DeNoble would eventually spend much of his time teaching high school students to avoid tobacco and drug abuse. 

Scientifically, one of the interesting points is that nicotine (and its chemical relatives) does meet the definition of what the FDA normally controls. 

One could say that the film shows how the course or curve of a whole life can change with time and public perception.   But it also shows how difficult it is to “find oneself” if one is beholden to “the corporate state”.
Even in my own thinking, I regarded having a tobacco company as an employer on a resume as a bad thing, and said so in my 1997 book.  But during my first job, in 1970, many managers smoked heavily at work.  On a budget airline to Europe in 1972, the entire cabin allowed smoking, and it was horrible.  My own father smoked until his “mild” heart attack at age 59 in 1962, and he had no trouble quitting. But I remember wrapping a Christmas present of cigarettes back around 1954 or so. I have never smoked, not even one cigarette.  (I have tried about three marijuana joints in my life.)

The production companies are Dune Road and “A cappella”, and the distributor is Variance. The site is here


The film is playing at Landmark E Street in Washington DC.  The 5:30 PM show was lightly attended.  I went before the Metro partial shutdown. 

The film bears comparison with Disney’s much larger 1999 film “The Insider” (Michael Mann) where Russell Crowe plays Jeffrey Wigand, a scientist also caught in the addiction game working for Brown and Williamson.  The film invented the phrase “tortious interference”.  That film also explored some of the corporate and personal moral questions, but at the time the litigation was much fresher.  

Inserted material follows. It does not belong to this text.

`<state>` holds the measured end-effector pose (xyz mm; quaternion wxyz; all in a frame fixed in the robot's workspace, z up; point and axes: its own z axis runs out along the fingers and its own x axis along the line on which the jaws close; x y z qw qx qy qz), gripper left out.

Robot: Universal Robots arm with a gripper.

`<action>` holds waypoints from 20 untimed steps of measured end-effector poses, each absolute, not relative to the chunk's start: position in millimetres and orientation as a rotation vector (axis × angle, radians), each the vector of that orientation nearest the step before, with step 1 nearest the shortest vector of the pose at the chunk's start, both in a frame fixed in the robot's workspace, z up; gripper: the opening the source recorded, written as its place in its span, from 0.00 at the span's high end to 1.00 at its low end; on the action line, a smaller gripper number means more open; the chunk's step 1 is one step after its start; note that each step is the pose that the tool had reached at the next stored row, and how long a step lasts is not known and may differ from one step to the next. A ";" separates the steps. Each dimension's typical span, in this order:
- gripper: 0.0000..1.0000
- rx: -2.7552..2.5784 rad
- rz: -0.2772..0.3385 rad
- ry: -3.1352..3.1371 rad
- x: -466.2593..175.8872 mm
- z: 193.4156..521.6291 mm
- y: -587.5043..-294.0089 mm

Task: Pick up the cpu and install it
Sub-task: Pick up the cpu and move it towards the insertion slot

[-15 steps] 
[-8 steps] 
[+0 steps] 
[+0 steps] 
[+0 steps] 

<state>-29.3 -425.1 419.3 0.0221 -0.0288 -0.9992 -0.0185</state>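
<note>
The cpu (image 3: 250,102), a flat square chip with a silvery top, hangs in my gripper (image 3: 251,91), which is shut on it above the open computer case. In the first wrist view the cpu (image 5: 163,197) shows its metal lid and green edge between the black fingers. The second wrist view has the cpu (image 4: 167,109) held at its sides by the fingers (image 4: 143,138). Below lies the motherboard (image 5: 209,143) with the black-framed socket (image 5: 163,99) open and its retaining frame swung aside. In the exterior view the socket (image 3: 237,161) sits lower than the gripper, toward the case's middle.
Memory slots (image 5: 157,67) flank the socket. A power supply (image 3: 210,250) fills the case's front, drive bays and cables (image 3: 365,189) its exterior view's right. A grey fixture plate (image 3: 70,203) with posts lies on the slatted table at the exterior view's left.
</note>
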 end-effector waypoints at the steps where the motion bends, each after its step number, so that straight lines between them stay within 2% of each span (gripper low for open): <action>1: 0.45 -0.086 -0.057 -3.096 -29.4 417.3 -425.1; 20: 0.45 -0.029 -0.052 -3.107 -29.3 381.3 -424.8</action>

Also, remember "Thank You for Smoking" (2006, dir. David O. Sachs) where Aaron Eckhart plays Nick Naylor, the  tobacco lobbyist, hired to try to get Hollywood to show smoking in movies again, and who (when he wavers because of the influence of young cancer patients)  gets kidnapped by the industry minions and has nicotine patches stuck on his body, simulating the electrocardiographic stress test and intending to do damage.

Another small film of note was "Bright Leaves" (2003, First Run Films, Homemade Films, Ross McElwee)  is a documentary about the tobacco industry in North Carolina, with an excerpt from the 1950 film "Bright Leaf" with Gary Cooper.